Output an exact reproduction of the data.
---------- Material to process ----------
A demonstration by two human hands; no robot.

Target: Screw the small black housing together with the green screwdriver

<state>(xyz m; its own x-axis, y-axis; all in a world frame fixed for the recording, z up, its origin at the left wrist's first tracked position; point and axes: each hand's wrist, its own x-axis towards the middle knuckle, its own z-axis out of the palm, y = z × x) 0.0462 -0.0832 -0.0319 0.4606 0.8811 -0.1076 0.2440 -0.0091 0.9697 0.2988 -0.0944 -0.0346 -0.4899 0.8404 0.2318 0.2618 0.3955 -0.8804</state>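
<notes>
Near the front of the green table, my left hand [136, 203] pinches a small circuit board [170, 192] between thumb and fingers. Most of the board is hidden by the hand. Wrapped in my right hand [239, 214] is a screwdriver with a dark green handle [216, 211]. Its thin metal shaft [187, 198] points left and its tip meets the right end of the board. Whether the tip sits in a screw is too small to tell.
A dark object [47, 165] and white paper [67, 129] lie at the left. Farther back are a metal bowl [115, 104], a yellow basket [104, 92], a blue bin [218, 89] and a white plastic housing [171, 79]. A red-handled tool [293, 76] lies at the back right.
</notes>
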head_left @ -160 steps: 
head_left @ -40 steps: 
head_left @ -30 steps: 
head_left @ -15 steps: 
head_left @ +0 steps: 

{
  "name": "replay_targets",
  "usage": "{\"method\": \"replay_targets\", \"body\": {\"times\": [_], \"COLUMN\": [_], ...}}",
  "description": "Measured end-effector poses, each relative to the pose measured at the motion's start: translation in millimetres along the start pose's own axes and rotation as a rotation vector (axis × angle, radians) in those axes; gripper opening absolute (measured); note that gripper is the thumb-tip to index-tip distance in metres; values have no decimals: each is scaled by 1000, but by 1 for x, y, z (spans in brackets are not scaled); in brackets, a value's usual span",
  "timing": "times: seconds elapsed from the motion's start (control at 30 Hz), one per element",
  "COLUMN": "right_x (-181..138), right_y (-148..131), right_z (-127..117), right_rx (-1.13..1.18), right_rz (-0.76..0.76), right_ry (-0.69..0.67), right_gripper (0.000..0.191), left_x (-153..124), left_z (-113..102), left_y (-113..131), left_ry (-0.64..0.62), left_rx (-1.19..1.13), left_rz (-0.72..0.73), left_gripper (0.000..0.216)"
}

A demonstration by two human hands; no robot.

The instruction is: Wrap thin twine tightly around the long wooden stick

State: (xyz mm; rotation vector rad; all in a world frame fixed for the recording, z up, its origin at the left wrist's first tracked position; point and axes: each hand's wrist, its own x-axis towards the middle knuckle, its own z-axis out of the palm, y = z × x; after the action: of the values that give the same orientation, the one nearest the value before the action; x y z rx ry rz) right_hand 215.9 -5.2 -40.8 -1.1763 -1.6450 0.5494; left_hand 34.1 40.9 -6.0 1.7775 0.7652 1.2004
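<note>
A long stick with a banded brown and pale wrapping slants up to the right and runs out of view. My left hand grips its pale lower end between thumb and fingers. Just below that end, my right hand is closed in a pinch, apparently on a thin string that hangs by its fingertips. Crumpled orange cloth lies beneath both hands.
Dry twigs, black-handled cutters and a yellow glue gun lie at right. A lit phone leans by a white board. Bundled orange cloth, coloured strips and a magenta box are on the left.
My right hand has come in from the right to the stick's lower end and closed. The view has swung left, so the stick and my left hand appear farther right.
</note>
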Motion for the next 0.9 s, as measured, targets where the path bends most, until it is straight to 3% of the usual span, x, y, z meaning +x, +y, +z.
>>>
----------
■ **Answer below**
A demonstration by two human hands; no robot.

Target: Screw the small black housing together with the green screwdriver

<state>(xyz m; its own x-axis, y-axis; all in a world frame fixed for the recording, z up, its origin at the left wrist's first tracked position; point and axes: each hand's wrist, its own x-axis towards the middle knuckle, its own z-axis out of the palm, y = z × x) 0.0462 -0.0832 -0.0319 0.4606 0.8811 -0.1076 0.2440 -0.0091 0.9697 0.2988 -0.0944 -0.0346 -0.4899 0.8404 0.2318 0.2618 0.3955 -0.8804</state>
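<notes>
Near the front of the green table, my left hand [136, 203] pinches a small circuit board [170, 192] between thumb and fingers. Most of the board is hidden by the hand. Wrapped in my right hand [239, 214] is a screwdriver with a dark green handle [216, 211]. Its thin metal shaft [187, 198] points left and its tip meets the right end of the board. Whether the tip sits in a screw is too small to tell.
A dark object [47, 165] and white paper [67, 129] lie at the left. Farther back are a metal bowl [115, 104], a yellow basket [104, 92], a blue bin [218, 89] and a white plastic housing [171, 79]. A red-handled tool [293, 76] lies at the back right.
</notes>
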head_left @ -160 steps: 
head_left @ -40 steps: 
head_left @ -30 steps: 
head_left @ -15 steps: 
head_left @ +0 steps: 

{
  "name": "replay_targets",
  "usage": "{\"method\": \"replay_targets\", \"body\": {\"times\": [_], \"COLUMN\": [_], ...}}",
  "description": "Measured end-effector poses, each relative to the pose measured at the motion's start: translation in millimetres along the start pose's own axes and rotation as a rotation vector (axis × angle, radians) in those axes; gripper opening absolute (measured); note that gripper is the thumb-tip to index-tip distance in metres; values have no decimals: each is scaled by 1000, but by 1 for x, y, z (spans in brackets are not scaled); in brackets, a value's usual span",
  "timing": "times: seconds elapsed from the motion's start (control at 30 Hz), one per element",
  "COLUMN": "right_x (-181..138), right_y (-148..131), right_z (-127..117), right_rx (-1.13..1.18), right_rz (-0.76..0.76), right_ry (-0.69..0.67), right_gripper (0.000..0.191), left_x (-153..124), left_z (-113..102), left_y (-113..131), left_ry (-0.64..0.62), left_rx (-1.19..1.13), left_rz (-0.72..0.73), left_gripper (0.000..0.216)"
}

A demonstration by two human hands; no robot.

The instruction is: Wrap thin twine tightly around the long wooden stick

State: (xyz mm; rotation vector rad; all in a world frame fixed for the recording, z up, its origin at the left wrist's first tracked position; point and axes: each hand's wrist, its own x-axis towards the middle knuckle, its own z-axis out of the palm, y = z × x; after the action: of the values that give the same orientation, the one nearest the value before the action; x y z rx ry rz) right_hand 215.9 -5.2 -40.8 -1.1763 -1.6450 0.5494; left_hand 34.1 40.9 -6.0 1.7775 0.7652 1.2004
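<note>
A long stick with a banded brown and pale wrapping slants up to the right and runs out of view. My left hand grips its pale lower end between thumb and fingers. Just below that end, my right hand is closed in a pinch, apparently on a thin string that hangs by its fingertips. Crumpled orange cloth lies beneath both hands.
Dry twigs, black-handled cutters and a yellow glue gun lie at right. A lit phone leans by a white board. Bundled orange cloth, coloured strips and a magenta box are on the left.
My right hand has come in from the right to the stick's lower end and closed. The view has swung left, so the stick and my left hand appear farther right.
</note>
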Motion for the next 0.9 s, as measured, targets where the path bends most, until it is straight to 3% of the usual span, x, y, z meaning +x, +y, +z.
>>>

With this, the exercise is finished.